THE SECOND REQUEST FOR SANCTIONS AND PRIORITY MAIL TRACKING IS DENIED
Anthony filed in this court a request for sanctions against Soderstrom and an order requiring Soderstrom to utilize priority mail with tracking on the ground Soderstrom failed to serve him with his request for an extension to file the respondent's brief. This court denied the request in its entirety because Soderstrom filed a proof of service showing, on October 24, 2022, Carlos Rodriguez served Anthony by mail with a copy of the extension application.

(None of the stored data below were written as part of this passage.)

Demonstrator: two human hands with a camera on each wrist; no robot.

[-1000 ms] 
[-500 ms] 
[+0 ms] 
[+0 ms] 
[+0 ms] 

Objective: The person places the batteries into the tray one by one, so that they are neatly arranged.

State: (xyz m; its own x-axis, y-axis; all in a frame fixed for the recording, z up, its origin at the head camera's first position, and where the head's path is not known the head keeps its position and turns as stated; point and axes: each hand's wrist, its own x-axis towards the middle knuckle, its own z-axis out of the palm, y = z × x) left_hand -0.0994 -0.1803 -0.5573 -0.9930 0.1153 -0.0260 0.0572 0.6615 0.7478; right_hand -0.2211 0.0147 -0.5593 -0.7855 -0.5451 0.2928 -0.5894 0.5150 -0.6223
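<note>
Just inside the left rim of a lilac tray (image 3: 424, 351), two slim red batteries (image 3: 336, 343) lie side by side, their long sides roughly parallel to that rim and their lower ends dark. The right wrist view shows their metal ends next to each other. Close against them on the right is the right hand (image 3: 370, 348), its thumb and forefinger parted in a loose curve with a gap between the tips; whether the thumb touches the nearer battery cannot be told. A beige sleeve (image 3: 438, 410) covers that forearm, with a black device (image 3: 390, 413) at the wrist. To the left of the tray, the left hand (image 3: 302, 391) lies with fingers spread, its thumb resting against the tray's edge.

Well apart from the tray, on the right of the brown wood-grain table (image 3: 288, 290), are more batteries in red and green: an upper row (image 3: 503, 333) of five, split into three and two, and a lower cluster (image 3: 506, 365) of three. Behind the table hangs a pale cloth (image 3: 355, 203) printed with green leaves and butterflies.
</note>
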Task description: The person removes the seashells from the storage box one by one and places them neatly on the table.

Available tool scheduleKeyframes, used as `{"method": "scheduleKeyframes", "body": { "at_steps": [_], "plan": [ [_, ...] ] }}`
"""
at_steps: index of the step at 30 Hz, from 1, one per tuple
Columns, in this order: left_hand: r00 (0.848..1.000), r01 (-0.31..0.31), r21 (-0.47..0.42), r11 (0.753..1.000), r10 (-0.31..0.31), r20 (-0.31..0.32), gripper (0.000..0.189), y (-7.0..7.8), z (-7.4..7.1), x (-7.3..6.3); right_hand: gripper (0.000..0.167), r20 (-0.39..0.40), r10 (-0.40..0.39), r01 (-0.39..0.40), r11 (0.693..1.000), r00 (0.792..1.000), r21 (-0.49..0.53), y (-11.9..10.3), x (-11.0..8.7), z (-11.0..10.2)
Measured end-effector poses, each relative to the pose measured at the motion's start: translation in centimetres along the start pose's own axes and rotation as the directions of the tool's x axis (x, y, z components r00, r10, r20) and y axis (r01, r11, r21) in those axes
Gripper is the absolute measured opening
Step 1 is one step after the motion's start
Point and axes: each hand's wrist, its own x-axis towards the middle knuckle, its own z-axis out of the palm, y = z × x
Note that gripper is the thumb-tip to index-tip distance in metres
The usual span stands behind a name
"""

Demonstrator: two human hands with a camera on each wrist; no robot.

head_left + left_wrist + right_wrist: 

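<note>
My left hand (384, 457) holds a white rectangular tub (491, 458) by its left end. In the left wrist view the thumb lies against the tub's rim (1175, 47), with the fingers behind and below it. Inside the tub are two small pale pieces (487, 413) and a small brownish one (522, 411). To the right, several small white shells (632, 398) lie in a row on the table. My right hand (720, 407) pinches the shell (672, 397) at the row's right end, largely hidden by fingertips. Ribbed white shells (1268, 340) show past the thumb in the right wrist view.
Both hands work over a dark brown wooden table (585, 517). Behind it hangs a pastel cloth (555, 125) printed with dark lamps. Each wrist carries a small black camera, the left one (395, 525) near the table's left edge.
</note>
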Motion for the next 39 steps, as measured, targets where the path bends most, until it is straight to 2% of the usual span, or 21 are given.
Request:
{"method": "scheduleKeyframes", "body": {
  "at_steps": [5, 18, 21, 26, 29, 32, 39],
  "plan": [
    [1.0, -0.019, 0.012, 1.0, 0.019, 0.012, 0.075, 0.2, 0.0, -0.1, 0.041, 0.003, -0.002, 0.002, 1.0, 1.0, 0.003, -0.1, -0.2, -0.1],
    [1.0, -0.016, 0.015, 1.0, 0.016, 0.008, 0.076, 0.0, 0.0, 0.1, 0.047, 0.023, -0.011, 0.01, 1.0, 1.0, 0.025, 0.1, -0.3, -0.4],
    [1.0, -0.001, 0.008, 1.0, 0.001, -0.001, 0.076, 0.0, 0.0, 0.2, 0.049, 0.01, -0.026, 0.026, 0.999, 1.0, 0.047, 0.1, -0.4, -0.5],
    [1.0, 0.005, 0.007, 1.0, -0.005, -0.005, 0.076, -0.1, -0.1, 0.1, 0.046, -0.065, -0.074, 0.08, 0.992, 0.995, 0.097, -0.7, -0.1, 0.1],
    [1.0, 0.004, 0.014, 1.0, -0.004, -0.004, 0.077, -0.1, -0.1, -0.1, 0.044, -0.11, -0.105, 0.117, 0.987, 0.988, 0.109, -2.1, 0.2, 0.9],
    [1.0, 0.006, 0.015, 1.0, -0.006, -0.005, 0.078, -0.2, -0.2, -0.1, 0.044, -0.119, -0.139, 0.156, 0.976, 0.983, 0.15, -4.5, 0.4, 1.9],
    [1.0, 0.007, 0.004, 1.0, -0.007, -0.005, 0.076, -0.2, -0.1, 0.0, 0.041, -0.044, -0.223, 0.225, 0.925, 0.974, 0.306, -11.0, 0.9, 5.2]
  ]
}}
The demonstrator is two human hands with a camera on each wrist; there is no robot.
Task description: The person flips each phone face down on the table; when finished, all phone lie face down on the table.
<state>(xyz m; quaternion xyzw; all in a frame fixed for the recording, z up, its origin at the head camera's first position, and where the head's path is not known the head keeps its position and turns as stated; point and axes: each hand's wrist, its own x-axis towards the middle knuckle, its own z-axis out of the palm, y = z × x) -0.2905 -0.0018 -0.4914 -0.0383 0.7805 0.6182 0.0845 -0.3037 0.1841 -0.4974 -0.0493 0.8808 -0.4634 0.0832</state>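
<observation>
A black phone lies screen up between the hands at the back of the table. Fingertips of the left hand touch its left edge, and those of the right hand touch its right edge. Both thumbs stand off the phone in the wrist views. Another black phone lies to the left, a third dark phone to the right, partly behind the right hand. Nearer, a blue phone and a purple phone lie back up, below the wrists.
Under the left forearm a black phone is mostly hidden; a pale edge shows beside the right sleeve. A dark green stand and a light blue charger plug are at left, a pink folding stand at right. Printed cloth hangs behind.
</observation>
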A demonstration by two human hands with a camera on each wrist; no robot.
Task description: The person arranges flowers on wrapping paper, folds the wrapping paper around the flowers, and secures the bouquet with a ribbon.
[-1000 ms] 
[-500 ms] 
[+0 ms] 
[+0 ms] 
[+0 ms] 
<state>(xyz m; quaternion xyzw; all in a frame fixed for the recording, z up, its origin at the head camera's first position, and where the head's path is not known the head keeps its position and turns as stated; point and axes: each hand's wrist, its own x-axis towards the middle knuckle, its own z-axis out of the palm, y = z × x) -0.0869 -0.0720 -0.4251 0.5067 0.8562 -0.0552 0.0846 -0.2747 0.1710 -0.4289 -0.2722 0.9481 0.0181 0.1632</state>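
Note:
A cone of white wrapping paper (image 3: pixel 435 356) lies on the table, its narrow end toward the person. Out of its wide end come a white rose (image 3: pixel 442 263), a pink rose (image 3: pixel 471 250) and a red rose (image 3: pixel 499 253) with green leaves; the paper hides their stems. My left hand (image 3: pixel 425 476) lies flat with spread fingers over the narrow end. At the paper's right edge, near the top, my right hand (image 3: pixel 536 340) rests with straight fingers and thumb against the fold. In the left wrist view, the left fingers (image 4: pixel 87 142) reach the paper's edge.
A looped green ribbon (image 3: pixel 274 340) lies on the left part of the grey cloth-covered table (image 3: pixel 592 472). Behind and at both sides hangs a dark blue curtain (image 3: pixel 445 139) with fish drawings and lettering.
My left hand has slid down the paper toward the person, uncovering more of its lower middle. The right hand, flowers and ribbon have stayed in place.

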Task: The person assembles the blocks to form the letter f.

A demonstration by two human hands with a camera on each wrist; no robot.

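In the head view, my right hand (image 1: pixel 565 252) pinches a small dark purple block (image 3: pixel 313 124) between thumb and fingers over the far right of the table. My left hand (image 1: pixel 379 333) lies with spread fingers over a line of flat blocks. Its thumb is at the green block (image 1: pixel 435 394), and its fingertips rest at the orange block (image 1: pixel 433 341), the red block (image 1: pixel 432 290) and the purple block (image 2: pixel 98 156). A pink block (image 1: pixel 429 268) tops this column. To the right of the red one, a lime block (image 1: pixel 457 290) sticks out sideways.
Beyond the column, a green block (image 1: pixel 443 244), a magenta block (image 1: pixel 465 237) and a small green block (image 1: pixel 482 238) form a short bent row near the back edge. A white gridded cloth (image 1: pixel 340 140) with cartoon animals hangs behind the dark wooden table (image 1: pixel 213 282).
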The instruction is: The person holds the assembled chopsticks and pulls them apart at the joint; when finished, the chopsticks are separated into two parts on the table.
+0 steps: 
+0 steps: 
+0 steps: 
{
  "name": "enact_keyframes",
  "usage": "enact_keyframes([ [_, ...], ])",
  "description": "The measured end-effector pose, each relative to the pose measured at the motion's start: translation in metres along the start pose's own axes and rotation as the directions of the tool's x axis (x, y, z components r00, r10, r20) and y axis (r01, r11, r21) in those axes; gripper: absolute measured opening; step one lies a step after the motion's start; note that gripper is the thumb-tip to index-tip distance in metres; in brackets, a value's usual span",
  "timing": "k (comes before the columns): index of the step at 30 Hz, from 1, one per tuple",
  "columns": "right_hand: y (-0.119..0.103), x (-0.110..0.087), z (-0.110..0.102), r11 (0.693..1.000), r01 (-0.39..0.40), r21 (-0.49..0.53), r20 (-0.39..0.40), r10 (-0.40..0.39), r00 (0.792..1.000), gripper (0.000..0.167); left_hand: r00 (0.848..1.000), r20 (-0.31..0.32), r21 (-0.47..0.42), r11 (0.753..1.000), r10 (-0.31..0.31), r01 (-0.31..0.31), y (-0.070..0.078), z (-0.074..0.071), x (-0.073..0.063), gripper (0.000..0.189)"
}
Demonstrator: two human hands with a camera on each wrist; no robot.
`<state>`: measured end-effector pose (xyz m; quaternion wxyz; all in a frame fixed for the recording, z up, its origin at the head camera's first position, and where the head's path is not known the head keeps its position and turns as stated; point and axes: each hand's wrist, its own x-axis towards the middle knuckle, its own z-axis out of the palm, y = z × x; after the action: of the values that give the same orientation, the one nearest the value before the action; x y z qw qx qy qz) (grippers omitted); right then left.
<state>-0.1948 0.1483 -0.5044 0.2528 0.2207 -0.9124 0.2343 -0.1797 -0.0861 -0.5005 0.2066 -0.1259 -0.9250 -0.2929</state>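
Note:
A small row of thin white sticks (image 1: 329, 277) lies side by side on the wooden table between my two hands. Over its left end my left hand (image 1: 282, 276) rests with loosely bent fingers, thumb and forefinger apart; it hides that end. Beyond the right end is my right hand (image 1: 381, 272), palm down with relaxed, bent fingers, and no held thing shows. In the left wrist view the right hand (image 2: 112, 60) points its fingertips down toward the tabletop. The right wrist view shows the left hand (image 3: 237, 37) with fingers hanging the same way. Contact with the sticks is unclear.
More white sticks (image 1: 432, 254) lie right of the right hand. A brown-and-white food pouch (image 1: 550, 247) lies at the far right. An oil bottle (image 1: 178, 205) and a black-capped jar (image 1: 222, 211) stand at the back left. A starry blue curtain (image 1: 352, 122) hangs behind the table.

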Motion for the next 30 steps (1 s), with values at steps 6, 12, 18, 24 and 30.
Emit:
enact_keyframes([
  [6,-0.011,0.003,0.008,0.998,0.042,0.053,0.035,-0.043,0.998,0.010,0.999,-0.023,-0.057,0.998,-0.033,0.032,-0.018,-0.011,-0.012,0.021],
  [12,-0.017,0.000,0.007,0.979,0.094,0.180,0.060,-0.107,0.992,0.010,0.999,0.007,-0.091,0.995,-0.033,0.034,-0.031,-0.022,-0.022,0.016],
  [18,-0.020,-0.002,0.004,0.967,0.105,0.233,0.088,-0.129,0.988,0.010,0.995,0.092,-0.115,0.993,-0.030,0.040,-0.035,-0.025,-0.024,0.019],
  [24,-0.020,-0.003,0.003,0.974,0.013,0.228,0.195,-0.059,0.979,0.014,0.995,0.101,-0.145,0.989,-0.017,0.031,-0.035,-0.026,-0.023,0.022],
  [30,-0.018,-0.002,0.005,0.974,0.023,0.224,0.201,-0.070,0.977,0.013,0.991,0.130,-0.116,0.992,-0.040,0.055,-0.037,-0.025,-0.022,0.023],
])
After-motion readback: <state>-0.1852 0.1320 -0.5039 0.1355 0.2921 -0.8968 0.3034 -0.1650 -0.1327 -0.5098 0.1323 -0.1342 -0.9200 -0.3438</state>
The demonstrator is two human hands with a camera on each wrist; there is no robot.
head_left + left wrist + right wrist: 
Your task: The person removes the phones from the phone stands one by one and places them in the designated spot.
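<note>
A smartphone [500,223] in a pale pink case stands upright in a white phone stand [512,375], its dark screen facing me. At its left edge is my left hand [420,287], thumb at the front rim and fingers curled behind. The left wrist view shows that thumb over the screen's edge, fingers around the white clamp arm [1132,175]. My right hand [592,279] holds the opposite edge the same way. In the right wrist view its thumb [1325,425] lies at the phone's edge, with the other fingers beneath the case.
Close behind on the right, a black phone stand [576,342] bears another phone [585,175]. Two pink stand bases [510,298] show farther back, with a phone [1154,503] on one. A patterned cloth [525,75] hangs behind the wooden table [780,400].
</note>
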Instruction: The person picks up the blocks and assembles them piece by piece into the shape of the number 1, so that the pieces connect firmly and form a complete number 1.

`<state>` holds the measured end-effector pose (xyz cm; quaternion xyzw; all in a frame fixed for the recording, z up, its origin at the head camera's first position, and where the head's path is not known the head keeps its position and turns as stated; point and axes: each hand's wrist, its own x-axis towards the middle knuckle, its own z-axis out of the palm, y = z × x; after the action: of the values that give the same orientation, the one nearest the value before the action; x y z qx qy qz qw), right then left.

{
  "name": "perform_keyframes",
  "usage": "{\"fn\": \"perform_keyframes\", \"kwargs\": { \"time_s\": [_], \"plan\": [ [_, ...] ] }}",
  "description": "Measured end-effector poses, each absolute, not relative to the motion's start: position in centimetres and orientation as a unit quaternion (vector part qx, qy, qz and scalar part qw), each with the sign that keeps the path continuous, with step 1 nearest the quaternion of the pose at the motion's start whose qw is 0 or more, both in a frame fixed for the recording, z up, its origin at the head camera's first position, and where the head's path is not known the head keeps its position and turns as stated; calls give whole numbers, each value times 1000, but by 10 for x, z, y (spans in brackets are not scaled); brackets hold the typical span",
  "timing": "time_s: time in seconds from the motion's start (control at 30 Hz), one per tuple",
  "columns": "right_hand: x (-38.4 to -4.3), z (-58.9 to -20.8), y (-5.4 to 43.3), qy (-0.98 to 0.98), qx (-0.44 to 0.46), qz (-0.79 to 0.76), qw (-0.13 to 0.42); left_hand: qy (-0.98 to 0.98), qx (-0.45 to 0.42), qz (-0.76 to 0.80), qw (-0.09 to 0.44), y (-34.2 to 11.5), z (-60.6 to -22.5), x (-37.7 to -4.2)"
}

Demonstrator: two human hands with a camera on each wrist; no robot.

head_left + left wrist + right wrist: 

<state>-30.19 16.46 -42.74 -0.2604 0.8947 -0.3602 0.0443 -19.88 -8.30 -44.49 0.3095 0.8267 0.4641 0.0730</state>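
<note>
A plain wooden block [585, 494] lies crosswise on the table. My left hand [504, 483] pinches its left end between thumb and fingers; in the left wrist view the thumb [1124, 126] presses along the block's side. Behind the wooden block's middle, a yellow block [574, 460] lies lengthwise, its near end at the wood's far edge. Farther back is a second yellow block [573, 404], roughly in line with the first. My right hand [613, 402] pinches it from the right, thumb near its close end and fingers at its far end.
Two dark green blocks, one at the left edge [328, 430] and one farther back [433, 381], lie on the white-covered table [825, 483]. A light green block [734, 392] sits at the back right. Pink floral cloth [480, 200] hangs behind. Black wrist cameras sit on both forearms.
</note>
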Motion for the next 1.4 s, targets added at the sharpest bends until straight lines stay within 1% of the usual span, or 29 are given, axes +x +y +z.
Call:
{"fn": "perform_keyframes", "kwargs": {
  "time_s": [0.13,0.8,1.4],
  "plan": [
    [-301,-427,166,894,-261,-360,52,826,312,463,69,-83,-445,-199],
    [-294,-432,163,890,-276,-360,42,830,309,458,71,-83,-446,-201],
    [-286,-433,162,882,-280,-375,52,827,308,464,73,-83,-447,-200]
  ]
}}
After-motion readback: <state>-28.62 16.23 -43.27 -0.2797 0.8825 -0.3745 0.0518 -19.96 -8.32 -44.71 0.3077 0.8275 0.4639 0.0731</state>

Anthony thereafter filed in this court a second request for sanctions against Soderstrom and an order "directing [Soderstrom] to provide any and all filings by [Soderstrom] to [Anthony] via Priority Mail with tracking." In his request, Anthony argues Soderstrom failed to serve him with a copy of his second request for an extension to file the respondent's brief (which this court granted) and a copy of the filed respondent's brief itself. As to the second request for an extension to file the respondent's brief, like the first request for an extension, Soderstrom filed a proof of service showing Rodriguez mailed a copy of the second extension application to Anthony on January 31, 2023.
As to the respondent's brief, Soderstrom attempted to file a respondent's brief, but it was rejected for filing. Anthony's second request for sanctions and a priority mail order, therefore, is denied.
DISPOSITION
The postjudgment order is affirmed. Because respondent did not file an appellate brief no party shall recover costs.
WE CONCUR: O'LEARY, P. J., DELANEY, J.